Mental health stigma damaging to career

London, Aug 31 (Inditop.com) A shocking 92 percent of the British public believes that admitting mental illness is damaging to one’s career.

The three careers most damaged were doctors (56 percent), emergency services (54 percent) and teachers (48 percent). However, only 21 percent of respondents thought that it would be damaging to the career of a parliamentarian, despite it being illegal for someone to work as an MP with a history of mental illness.

The survey commissioned for the anti-stigma campaign Time to Change also found that as mental illness rises during the recession, people may find it more difficult to get jobs if they admitted mental illness in a job interview.

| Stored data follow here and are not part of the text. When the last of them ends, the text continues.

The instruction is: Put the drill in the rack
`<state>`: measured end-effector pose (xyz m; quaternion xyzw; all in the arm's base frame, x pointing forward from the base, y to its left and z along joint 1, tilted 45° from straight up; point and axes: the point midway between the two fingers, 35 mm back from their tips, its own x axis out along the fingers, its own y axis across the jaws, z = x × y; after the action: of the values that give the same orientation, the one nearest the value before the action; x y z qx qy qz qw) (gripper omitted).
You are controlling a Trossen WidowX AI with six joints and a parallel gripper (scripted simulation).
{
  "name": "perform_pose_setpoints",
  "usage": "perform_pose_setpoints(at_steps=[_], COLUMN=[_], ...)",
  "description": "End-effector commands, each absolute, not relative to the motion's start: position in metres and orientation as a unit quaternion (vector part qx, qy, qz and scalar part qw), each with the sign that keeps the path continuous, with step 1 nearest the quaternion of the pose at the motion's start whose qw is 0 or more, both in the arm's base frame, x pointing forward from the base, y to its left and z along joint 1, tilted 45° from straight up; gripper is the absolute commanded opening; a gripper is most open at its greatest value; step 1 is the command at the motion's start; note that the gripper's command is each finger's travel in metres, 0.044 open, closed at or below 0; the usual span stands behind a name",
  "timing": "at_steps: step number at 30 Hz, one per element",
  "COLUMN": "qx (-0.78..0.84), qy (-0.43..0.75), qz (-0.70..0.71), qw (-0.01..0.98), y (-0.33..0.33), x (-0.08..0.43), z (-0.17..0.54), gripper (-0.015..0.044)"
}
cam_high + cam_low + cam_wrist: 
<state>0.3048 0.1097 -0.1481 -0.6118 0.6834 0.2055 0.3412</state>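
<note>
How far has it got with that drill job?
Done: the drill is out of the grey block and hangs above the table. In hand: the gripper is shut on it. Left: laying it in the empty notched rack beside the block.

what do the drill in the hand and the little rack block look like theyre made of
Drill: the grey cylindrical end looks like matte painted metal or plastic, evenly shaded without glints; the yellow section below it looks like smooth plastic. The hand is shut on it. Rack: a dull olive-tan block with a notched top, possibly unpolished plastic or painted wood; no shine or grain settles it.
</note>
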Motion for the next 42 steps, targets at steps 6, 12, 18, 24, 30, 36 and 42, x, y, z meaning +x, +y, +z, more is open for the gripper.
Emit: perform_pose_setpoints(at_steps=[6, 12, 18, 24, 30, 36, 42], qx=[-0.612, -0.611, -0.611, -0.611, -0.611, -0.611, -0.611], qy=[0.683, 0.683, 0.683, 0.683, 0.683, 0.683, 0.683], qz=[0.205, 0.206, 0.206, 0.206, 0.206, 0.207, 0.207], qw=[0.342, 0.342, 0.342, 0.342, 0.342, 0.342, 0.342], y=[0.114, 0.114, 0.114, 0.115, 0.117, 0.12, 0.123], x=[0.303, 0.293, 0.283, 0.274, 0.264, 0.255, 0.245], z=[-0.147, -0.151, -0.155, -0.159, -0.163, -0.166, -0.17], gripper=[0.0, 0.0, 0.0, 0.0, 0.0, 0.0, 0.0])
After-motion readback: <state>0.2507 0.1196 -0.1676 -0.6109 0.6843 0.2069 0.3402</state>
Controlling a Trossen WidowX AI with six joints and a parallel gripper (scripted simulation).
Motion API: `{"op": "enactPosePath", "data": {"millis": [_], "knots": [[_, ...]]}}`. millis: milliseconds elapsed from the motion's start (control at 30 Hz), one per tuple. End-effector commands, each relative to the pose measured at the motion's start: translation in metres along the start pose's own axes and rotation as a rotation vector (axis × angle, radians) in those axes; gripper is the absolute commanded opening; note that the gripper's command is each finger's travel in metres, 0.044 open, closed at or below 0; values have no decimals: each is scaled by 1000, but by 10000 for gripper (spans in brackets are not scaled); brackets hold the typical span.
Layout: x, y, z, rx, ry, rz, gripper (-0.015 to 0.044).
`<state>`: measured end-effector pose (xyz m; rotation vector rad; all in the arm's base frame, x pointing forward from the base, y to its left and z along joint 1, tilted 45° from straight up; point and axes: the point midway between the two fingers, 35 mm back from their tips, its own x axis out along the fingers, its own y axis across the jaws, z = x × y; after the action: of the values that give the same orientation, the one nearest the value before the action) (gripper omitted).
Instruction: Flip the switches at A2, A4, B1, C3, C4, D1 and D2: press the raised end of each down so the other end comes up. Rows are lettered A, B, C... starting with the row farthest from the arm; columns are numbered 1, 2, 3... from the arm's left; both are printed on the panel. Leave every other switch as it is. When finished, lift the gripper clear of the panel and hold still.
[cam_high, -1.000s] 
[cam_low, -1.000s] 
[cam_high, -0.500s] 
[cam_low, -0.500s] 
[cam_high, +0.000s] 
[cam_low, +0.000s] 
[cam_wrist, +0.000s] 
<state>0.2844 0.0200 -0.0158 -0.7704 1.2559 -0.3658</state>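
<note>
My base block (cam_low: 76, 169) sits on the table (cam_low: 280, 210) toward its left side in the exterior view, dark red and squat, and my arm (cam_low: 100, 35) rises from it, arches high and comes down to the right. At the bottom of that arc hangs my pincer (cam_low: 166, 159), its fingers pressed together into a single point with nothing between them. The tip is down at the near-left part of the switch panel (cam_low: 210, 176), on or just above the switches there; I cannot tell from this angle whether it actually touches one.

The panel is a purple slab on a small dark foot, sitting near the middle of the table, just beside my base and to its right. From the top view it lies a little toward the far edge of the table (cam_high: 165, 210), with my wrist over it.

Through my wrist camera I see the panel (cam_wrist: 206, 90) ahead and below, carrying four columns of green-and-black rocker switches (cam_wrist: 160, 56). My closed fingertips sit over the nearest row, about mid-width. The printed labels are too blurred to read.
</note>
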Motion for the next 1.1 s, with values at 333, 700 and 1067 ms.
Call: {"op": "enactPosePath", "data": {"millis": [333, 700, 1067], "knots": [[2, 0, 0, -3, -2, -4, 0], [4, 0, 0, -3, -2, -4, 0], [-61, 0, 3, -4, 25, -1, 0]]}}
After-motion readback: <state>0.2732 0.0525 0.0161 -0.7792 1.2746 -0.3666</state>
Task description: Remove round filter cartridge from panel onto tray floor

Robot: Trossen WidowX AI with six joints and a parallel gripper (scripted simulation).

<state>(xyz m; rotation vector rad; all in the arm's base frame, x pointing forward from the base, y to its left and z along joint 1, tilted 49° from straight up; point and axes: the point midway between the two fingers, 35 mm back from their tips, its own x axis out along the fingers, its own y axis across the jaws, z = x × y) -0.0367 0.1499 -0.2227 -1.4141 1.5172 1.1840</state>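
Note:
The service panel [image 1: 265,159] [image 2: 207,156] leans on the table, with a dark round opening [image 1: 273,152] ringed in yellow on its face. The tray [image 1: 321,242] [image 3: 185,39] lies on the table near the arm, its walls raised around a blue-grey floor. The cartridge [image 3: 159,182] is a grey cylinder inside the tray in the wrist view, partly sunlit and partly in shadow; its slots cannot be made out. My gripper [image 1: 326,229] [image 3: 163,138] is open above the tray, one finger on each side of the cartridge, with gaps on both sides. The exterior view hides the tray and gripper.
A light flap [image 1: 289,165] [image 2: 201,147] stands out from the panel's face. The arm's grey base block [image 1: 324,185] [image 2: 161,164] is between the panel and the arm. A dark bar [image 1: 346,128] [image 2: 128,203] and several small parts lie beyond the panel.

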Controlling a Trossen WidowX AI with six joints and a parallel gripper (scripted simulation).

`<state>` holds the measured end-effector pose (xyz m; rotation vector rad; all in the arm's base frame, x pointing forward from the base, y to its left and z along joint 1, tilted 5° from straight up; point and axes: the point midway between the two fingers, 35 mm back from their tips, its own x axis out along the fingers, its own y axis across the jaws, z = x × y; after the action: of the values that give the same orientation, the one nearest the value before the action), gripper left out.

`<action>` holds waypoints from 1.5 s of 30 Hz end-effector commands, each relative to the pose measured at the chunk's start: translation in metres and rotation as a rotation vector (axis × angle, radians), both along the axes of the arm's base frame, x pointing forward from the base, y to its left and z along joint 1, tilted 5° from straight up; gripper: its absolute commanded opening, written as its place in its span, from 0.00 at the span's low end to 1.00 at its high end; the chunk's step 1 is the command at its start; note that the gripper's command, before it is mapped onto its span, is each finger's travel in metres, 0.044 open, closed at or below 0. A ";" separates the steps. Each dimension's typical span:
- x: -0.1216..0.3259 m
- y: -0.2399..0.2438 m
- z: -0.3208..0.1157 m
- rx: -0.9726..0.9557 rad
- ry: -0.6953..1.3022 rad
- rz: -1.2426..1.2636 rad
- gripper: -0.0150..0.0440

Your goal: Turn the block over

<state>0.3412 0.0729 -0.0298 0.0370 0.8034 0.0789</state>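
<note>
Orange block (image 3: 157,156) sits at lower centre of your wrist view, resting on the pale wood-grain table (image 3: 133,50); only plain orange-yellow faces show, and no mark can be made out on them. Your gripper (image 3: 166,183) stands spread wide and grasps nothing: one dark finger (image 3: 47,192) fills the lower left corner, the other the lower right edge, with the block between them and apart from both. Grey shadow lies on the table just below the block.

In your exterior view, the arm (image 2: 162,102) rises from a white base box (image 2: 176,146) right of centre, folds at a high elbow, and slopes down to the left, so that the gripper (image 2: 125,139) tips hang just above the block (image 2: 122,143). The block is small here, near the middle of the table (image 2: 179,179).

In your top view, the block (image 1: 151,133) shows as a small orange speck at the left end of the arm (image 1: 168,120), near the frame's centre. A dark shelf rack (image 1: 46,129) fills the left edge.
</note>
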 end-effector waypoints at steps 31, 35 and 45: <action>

The study asked 2,082 people to imagine that they were interviewing someone for a job, and the interviewee admitted that from time to time they suffered from depression.

Despite the respondents considering this person the best candidate for the job, more than half (56 percent) would not employ them because of their mental illness.

Responses from the survey were also broken down by professions, such as health workers, lawyers and banking. It found that bank workers were most likely to discriminate against someone with mental illness.

Almost half of respondents (46 percent) working in this sector were either reluctant to employ someone with mental illness because they’d be unreliable or worried that they’d get the blame for employing them if they went off sick.

This is worrying for members of the banking industry, a sector hit by the recession, when they attempt to get new jobs, said a release of Time to Change.

Andy Harley, 37, worked for six years as a business analyst for a bank, until he developed depression and gave up work for a year to get better. He undertook 150 interviews before he could get another job.

Sue Baker, director of Time to Change, which commissioned the survey, said: We need to be able to have a discussion about mental health problems in the workplace, and to put an end to discriminatory attitudes that prevent capable people from working.

The survey was evaluated by the Institute of Psychiatry at King’s College, London.